Every week, I meet with companies to learn about their AI plans. And I can categorize those teams into three categories: The first group is skeptical: smart people who don’t want to break what already works. The second group is dabbling: pilots, proof-of-concepts, a few agents here and there, nothing stitched together. The new third group is the “AI everything” crowd: good intentions, lots of demos, lots of vendor calls, chasing 10 things at once. Different starting lines, same end state: noise, not lift.

Here’s the uncomfortable bit: the reasons these efforts stall are not mysterious. They’re banal: no shared documentation. Siloed tools. Scattered knowledge. Endless time wasted chasing answers. We keep trying to summit Everest without training, without base camps, without a weather check. Then we blame the rope.

In the tech world, we strive to be solutions-oriented, and that’s absolutely fantastic. Over the last few years, “solutions-oriented” has turned into a habit of purchasing point solutions for everything. We’ve all done it, with the best intentions. Now, let’s take a beat. Before unleashing AI on your workflows like a snowstorm, let’s see how we can clear the path instead.

Start With the Stack You Already Have

One of the first traps I see is the rush to add yet another shiny tool. A wrapper with a nice demo. The temptation of a point solution that promises to automate X or Y. You buy it, try to Frankenstein it into your stack, and soon it under-delivers. Or worse: the vendor is a small team with a big idea but no resources to be a reliable partner. The result is another disconnected tool, another login, another line item on the budget.

Instead, start by talking to your current providers. Set up a call with your customer success manager. Ask them what their AI roadmap looks like. What’s coming in the next quarter? What’s already there that your team just isn’t using? You might be surprised at how much is available, sometimes even included in what you already pay for.

That’s the first lever: squeeze value from your stack before adding new weight. If nothing compelling shows up, then — and only then — look outside.

Experiment With Precision, Not Noise

When considering new tools, resist the urge to “try everything.” Be specific and precise about the use cases you want to test. If your team can’t clearly articulate the pain points, then it’s not a pain worth solving yet. Don’t experiment just to experiment. Anchor it to something acute, where the before-and-after impact can be felt.

And when you do trial, keep it tight. Long trials are almost always a trap. A two-month trial sounds generous but usually leads to drift, half-engagement and no clean results. Instead, run a one- to two-week trial with a small, committed tester group. Four to 10 people is enough, depending on the org. That size keeps feedback manageable and sharp.

Structure the trial: survey before, kickoff meeting, mid-point check-in, live channel for questions, post-survey. Collect feedback against pre-defined criteria. Look at the quantifiable impact, not just opinions. Then decide: does it earn a place in the stack or not?
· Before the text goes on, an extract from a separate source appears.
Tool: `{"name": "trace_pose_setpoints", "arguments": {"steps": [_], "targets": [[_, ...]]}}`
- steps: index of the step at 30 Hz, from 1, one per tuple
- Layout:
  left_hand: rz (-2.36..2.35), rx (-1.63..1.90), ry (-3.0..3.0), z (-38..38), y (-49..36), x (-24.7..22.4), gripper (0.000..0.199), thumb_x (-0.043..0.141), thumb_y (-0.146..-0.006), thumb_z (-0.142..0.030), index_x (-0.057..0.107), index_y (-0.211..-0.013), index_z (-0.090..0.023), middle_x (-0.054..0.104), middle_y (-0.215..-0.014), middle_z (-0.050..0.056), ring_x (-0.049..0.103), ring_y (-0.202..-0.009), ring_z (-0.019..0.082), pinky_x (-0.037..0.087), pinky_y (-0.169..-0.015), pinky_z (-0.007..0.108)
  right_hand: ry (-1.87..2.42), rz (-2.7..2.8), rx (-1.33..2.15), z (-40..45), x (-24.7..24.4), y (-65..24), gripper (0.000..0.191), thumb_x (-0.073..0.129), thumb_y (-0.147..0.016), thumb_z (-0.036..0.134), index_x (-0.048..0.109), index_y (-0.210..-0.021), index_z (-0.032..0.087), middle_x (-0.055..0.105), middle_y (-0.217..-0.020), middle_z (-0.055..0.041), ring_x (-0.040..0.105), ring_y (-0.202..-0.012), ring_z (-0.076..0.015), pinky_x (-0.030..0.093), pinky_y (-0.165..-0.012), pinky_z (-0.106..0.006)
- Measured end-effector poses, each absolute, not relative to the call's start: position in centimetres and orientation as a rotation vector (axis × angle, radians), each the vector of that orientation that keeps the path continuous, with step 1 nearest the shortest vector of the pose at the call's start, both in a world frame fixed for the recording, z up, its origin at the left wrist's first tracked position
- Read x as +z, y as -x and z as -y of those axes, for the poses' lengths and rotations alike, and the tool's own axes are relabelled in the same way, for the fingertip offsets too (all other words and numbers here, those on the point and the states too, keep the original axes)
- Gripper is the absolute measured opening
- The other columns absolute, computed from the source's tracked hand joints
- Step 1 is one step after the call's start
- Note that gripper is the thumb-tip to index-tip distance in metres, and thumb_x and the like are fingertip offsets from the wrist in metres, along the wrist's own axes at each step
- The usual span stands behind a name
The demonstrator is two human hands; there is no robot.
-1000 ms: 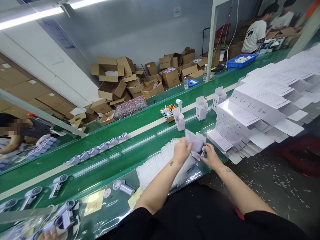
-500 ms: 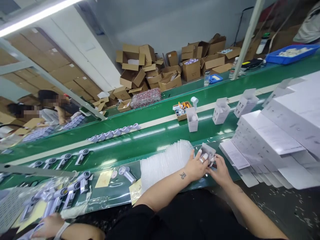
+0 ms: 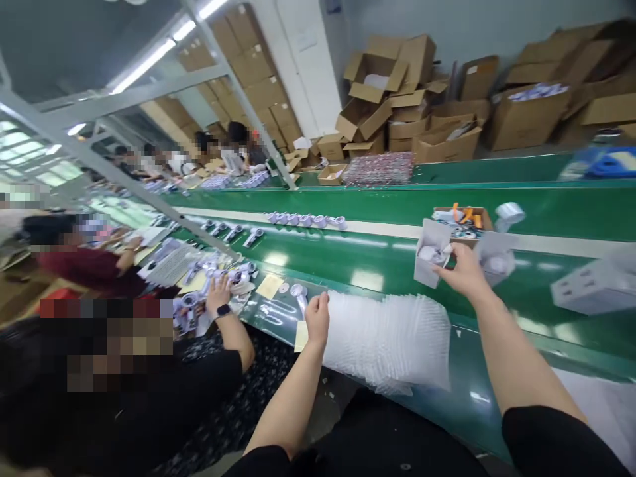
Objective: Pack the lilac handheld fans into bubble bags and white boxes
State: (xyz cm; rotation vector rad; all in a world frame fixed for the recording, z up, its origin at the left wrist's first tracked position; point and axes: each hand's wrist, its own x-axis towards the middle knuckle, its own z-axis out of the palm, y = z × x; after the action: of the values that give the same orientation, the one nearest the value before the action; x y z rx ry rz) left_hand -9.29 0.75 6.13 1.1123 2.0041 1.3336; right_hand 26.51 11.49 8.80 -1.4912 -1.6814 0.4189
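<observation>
My right hand (image 3: pixel 466 273) grips the right edge of an open white box (image 3: pixel 426 273), which has a pale item inside and stands on the green belt. My left hand (image 3: pixel 317 319) is closed beside a pale lavender handheld fan (image 3: pixel 299 292); the end of the fan's handle is hidden, and I cannot make out what the fingers hold. Between my hands lies a fanned stack of clear bubble bags (image 3: pixel 382 341). Another open white box (image 3: pixel 495 264) is right of my right hand, near a small brown carton (image 3: pixel 474 228) of parts.
Several fans (image 3: pixel 307 220) line the belt's pale strip. At the left, a co-worker's hand (image 3: pixel 218 295) with a dark watch rests by a pile of fans. A white box (image 3: pixel 591 285) lies farther right. Cardboard boxes (image 3: pixel 447 139) are heaped behind the line.
The view has swung left. My hands have parted from the small item they held together; the right has reached the white box on the belt, the left has moved to the fan.
</observation>
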Motion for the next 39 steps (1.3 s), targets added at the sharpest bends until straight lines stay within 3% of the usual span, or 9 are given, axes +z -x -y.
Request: {"name": "trace_pose_setpoints", "arguments": {"steps": [7,13,16,19,21,26,33,36,39], "targets": [[-2.429,1.004,-0.663,-1.5,19.3,1.3,0.021,0.067,-0.061,-0.031,0.052,-0.065,-0.018,0.060,-0.073,0.006,0.058,-0.090,0.026,0.040,-0.077,0.031,1.562,1.761,0.701,-19.5,2.6,-22.4,0.041,0.071,-0.056,0.019,0.052,-0.092,0.017,0.058,-0.097,-0.0122,0.055,-0.091,-0.0261,0.042,-0.078,-0.038],[-2.320,0.887,-0.556,-2.0,20.5,-0.6,0.028,0.070,-0.054,-0.033,0.045,-0.055,-0.020,0.060,-0.067,0.010,0.060,-0.086,0.031,0.041,-0.071,0.034,1.536,1.584,0.634,-13.8,5.0,-21.9,0.039,0.066,-0.062,0.016,0.056,-0.099,0.016,0.032,-0.139,-0.0223,0.045,-0.118,-0.0312,0.045,-0.079,-0.038],[-2.178,0.924,-0.594,-2.1,19.7,0.7,0.025,0.058,-0.066,-0.042,0.050,-0.062,-0.018,0.059,-0.069,0.008,0.060,-0.075,0.024,0.040,-0.061,0.029,1.493,1.300,0.891,-6.1,6.6,-21.4,0.031,0.067,-0.068,0.030,0.056,-0.094,0.019,0.063,-0.096,-0.0113,0.061,-0.082,-0.0221,0.049,-0.071,-0.037],[-1.945,0.967,-0.644,-1.4,16.1,3.0,0.035,0.047,-0.072,-0.050,0.054,-0.075,-0.016,0.057,-0.068,0.004,0.055,-0.058,0.013,0.036,-0.052,0.023,1.394,0.948,1.469,2.0,7.0,-19.7,0.029,0.074,-0.063,0.034,0.056,-0.079,0.018,0.059,-0.060,0.0005,0.055,-0.049,-0.0130,0.047,-0.050,-0.027],[-1.655,1.004,-0.633,0.2,11.9,4.4,0.039,0.055,-0.067,-0.051,0.055,-0.079,-0.014,0.055,-0.066,0.001,0.048,-0.050,0.008,0.032,-0.047,0.020,1.318,0.650,1.691,6.1,6.6,-18.0,0.030,0.077,-0.060,0.029,0.057,-0.079,0.018,0.062,-0.063,0.0005,0.056,-0.047,-0.0116,0.046,-0.046,-0.024],[-1.140,0.499,-0.841,6.3,0.0,5.9,0.041,0.059,-0.067,-0.053,0.056,-0.074,-0.013,0.052,-0.057,0.000,0.046,-0.044,0.009,0.031,-0.042,0.020,1.018,0.182,1.725,10.3,5.1,-15.9,0.030,0.057,-0.076,0.046,0.059,-0.092,0.021,0.067,-0.099,-0.0080,0.065,-0.092,-0.0217,0.054,-0.077,-0.039],[-0.856,0.038,-2.387,6.4,-7.6,3.1,0.026,0.053,-0.083,-0.036,0.065,-0.080,-0.014,0.061,-0.098,0.016,0.050,-0.104,0.029,0.039,-0.087,0.040,1.234,-0.254,1.340,15.4,3.7,-23.7,0.013,0.056,-0.078,0.029,0.060,-0.083,0.018,0.064,-0.066,-0.0028,0.062,-0.056,-0.0166,0.057,-0.055,-0.032],[-0.856,-0.183,-2.441,5.0,-9.1,1.3,0.003,0.062,-0.071,-0.012,0.065,-0.070,-0.011,0.061,-0.093,0.019,0.049,-0.105,0.032,0.036,-0.089,0.043,1.299,-0.298,1.365,18.4,2.8,-26.4,0.011,0.062,-0.074,0.026,0.059,-0.083,0.019,0.063,-0.066,-0.0020,0.061,-0.053,-0.0166,0.055,-0.048,-0.029],[-0.965,-0.181,-2.330,4.0,-10.1,0.2,0.009,0.061,-0.066,-0.003,0.063,-0.065,-0.012,0.062,-0.084,0.017,0.053,-0.097,0.031,0.038,-0.085,0.042,1.275,-0.243,1.375,20.3,2.1,-27.3,0.017,0.067,-0.070,0.020,0.060,-0.085,0.019,0.064,-0.070,-0.0008,0.062,-0.055,-0.0144,0.056,-0.053,-0.026]]}}
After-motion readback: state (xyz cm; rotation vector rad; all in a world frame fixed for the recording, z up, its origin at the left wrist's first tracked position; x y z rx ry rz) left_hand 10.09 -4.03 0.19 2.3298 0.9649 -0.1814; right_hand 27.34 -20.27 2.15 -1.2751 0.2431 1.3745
Encourage Experimentation — With Boundaries

Teams should feel encouraged to bring forward tools they want to test. But experimentation without guardrails turns into tool sprawl fast. One way to balance this: let individuals trial a tool on a single license for one month. After that, if they want to keep it, require them to build a business case. Show the value. Outline the use. Propose how it would fit into existing workflows.

This way you get curiosity without chaos. Teams know they can explore, but there’s also accountability to prevent every new app from becoming a permanent distraction.

Foundations Matter More Than Features

Whether you’re skeptical, dabbling or “AI everything,” the failures usually trace back to the same foundations. Leaders set bold intentions. Teams spin up pilots. There’s a flashy demo. Two weeks later, nobody knows where the prompt lives, permissions are unclear, and the knowledge is stuck in someone’s head. Momentum dies. Another pilot starts. Rinse, repeat.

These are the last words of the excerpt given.